Exercise >>
Search the listing for the word "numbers" and copy every line where it turns up.

The data >>
__________

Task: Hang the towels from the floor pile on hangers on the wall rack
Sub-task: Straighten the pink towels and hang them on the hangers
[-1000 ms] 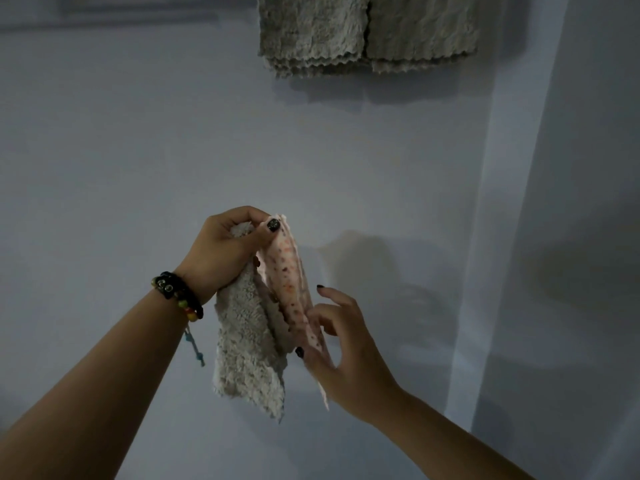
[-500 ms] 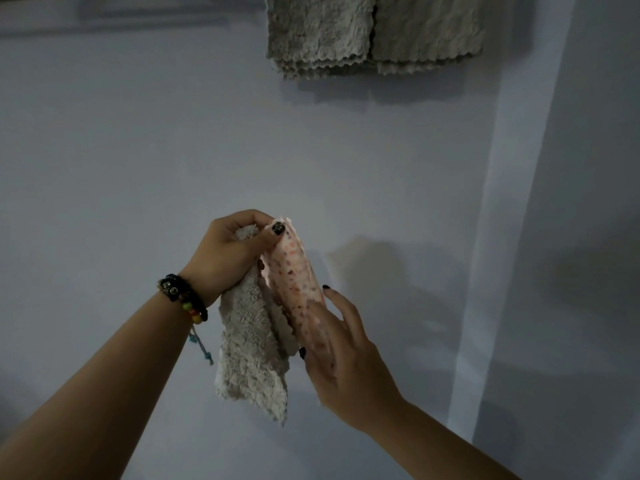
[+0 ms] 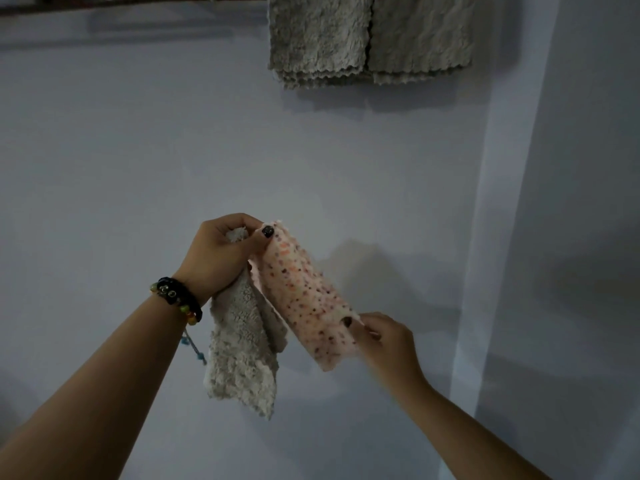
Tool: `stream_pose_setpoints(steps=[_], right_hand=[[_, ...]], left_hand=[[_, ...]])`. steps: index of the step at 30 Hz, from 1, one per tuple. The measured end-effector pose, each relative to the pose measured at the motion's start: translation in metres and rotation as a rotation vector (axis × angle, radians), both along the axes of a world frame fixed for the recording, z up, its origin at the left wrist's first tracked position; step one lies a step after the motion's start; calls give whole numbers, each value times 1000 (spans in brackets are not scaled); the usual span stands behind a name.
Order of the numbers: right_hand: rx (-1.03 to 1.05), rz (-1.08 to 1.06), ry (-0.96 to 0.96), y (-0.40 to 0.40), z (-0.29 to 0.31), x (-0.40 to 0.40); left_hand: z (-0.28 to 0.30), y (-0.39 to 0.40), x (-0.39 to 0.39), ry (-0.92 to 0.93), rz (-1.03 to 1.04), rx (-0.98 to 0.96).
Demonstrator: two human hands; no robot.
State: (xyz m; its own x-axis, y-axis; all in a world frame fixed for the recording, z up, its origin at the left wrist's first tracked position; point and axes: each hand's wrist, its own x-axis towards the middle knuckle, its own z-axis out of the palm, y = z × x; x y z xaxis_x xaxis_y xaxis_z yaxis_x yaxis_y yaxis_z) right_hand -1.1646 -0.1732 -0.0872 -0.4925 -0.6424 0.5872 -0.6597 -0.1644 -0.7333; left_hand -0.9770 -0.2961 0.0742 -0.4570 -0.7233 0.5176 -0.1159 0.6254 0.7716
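My left hand (image 3: 221,252) grips the top corners of two small towels in front of the wall. A fluffy grey towel (image 3: 242,358) hangs straight down from that hand. A pink speckled towel (image 3: 304,299) stretches down to the right, and my right hand (image 3: 384,336) pinches its lower edge between thumb and fingers. Two grey towels (image 3: 370,39) hang side by side high on the wall. Their hangers are out of frame.
A dark rail (image 3: 104,5) runs along the top left of the wall. A wall corner or pillar edge (image 3: 502,237) rises on the right. The floor pile is out of view.
My right hand slid down the pink towel, pinched its lower edge and pulled it out to the right, away from the grey towel. The left hand kept its grip.
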Motion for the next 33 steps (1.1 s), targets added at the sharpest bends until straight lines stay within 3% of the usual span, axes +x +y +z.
stream_pose_setpoints(steps=[4, 8, 10, 13, 17, 24, 30, 33], right_hand=[[62, 38, -200, 2, 20, -28], [-19, 66, -442, 6, 42, -36], [-35, 71, -470, 7, 49, -36], [38, 34, -380, 2, 55, -32], [333, 34, -165, -13, 74, -15], [155, 497, -201, -55, 138, 48], [54, 340, 39, -89, 163, 81], [33, 284, -4, -101, 179, 90]], left_hand=[[-2, -6, 13, -49, 83, -26], [-6, -9, 21, -61, 104, -23], [-6, -11, 24, -44, 102, -18], [-4, -11, 25, -31, 79, -72], [9, -13, 24, -166, 27, -288], [40, -37, 39, -409, -111, -657], [69, -63, 68, -422, -130, -646], [80, -84, 81, -566, -119, -576]])
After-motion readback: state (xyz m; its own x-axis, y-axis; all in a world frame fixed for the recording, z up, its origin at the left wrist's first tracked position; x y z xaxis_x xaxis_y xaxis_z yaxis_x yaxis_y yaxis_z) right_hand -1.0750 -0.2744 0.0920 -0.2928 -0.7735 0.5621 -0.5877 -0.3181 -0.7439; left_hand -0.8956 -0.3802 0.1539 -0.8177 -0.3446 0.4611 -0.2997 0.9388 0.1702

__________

Exercise response >>
Tool: `stream_pose_setpoints(steps=[_], right_hand=[[_, ...]], left_hand=[[_, ...]])`. steps: index of the step at 30 Hz, from 1, one per tuple. The measured end-effector pose, each relative to the pose measured at the motion's start: translation in metres and rotation as a rotation vector (axis × angle, radians), both along the axes of a world frame fixed for the recording, z up, its origin at the left wrist's first tracked position; step one lies a step after the motion's start; calls give whole numbers, each value times 1000 (spans in brackets are not scaled); the usual span stands behind a name.
Order of the numbers: right_hand: rx (-1.03 to 1.05), rz (-1.08 to 1.06), ry (-0.96 to 0.96), y (-0.40 to 0.40), z (-0.29 to 0.31), x (-0.40 to 0.40); left_hand: z (-0.28 to 0.30), y (-0.39 to 0.40), x (-0.39 to 0.39), ry (-0.92 to 0.93), rz (-1.03 to 1.04), rx (-0.98 to 0.96).

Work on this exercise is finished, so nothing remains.